Fort Eustis (US Army)
Current Site Information
EPA Region 3 (Mid-Atlantic)Virginia
EPA ID# VA6210020321
3rd Congressional District
Last Update: February 2014
Current Site Status
The Record of Decision (ROD) for Bailey Creek was signed in 2011. EPA has approved the Remedial Design/Remedial Action Work Plan (RD/RAWP). The remedial action to address sediments contaminated with polychlorinated biphenyls (PCBs) is currently being conducted.
A ROD for Brown's Lake was signed in 2007 to address sediments contaminated with pesticides, PCBs, polycyclic aromatic hydrocarbons (PAHs) and metals. Remedy completion was officially achieved in 2009; after which Long Term Monitoring (LTM) and Vegetation Monitoring commenced. LTM is conducted triennially, while Vegetation Monitoring is conducted tri-annually for a total of five years.
The ROD for Eustis Lake was signed in2009. EPA has approved the RD/RAWP and the Land Use Control Remedial Design. The remedial action to address sediments contaminated with PCBs is currently underway.
Fire Training Area
A treatability study to address chlorinated volatile organic compounds (VOCs) in the groundwater at the Fire Training Area was completed. The Air Force is currently in the process of completing a Focused Feasibility Study (FFS) that compares remedial alternatives for the site. The FFS is anticipated to be finalized in 2015.
The Air Force is currently in the process of completing a concise FS statement for Felker Airfield.
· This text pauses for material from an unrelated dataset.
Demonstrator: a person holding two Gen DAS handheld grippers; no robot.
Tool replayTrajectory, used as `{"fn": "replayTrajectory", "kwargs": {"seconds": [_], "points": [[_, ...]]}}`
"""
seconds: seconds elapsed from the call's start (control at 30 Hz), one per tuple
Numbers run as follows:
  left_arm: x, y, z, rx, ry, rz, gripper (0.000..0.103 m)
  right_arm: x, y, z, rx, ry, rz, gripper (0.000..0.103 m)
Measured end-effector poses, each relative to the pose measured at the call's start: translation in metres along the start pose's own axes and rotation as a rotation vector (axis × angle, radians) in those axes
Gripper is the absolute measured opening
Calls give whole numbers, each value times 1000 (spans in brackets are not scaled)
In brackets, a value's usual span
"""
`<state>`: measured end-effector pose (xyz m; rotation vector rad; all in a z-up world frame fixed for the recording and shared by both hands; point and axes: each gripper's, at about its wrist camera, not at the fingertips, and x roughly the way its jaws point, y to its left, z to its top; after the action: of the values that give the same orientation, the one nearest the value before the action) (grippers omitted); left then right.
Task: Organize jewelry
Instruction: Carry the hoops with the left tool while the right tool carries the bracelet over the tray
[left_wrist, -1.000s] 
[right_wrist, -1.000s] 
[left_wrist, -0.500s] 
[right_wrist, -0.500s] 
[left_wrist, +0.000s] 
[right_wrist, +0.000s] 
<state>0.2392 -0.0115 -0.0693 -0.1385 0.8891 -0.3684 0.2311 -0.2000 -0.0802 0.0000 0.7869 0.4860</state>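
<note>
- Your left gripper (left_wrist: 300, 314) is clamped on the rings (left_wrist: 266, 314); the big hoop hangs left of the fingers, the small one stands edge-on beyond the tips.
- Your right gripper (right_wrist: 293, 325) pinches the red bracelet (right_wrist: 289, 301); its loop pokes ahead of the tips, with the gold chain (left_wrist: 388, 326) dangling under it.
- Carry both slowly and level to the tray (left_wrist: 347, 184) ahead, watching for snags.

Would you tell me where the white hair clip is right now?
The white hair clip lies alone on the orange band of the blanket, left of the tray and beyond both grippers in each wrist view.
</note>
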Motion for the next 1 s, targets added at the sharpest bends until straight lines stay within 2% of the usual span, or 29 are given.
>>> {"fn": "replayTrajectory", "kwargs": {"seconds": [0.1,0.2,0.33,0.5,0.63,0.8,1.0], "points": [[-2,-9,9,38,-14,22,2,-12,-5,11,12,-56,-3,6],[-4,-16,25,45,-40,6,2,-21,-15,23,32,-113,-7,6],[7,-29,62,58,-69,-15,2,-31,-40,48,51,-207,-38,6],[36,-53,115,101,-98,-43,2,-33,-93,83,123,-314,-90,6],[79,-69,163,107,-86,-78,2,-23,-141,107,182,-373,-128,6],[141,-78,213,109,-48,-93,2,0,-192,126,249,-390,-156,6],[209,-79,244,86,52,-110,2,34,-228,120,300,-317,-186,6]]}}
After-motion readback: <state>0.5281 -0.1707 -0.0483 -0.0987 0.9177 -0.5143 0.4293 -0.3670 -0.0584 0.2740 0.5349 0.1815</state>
Additional groundwater sampling was conducted in November 2011.
Landfill 7 and Landfill 1
The Air Force and EPA have agreed upon a Sampling and Analysis Plan for the collection of additional groundwater, surface water, and sediment samples to support a streamlined risk assessment and FFS for Landfill 7 and Landfill 1.
Former Skeet and Trap Range
The Former Skeet and Trap Range was divided into a Wetland Area and an Upland Area. Contaminants of concern include lead and PAHs. The Air Force is currently in the process of completing a FS for the Wetland Area and an FS for the Upland Area.
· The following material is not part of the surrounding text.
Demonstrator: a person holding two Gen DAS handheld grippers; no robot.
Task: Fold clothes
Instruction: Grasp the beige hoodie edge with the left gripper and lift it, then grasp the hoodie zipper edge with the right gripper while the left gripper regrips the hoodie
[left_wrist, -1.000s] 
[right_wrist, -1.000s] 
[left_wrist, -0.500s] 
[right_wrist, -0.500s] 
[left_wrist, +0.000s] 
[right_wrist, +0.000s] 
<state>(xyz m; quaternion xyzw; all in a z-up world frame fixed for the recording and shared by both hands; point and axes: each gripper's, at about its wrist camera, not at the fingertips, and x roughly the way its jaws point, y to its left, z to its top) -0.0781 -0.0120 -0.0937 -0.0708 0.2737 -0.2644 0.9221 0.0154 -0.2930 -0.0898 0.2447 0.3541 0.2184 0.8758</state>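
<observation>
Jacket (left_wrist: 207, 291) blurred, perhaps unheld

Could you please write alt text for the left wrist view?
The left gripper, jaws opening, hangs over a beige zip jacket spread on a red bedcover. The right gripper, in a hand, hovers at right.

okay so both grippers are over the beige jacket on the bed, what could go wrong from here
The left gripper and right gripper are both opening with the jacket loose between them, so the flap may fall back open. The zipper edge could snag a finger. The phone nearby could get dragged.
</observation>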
Military Munitions Response Program
Several closed and former ranges covered under the Department of Defense (DoD) Military Munitions Response Program (MMRP) are located at Ft. Eustis. As a result of a Site Inspection Report completed in 2007, six MMRP eligible sites were moved forward to the RI/FS phase. Risks from MMRP sites and ranges include Munitions and Explosives of Concern, Munitions Constituents , e.g. TNT, Nitroglycerine, certain metals such as lead, arsenic and copper, and Unexploded Ordnance The Air Force is currently in the process of completing a RI/FS for the 1000" Rifle Range. The Air Force and EPA have agreed on a RI Work Plan for the remaining five MMRP sites: Langley Field Gunnery Range, Bombing Target H, Camp Wallace Firing Fan, Skeet Range, and Skeet Range TD.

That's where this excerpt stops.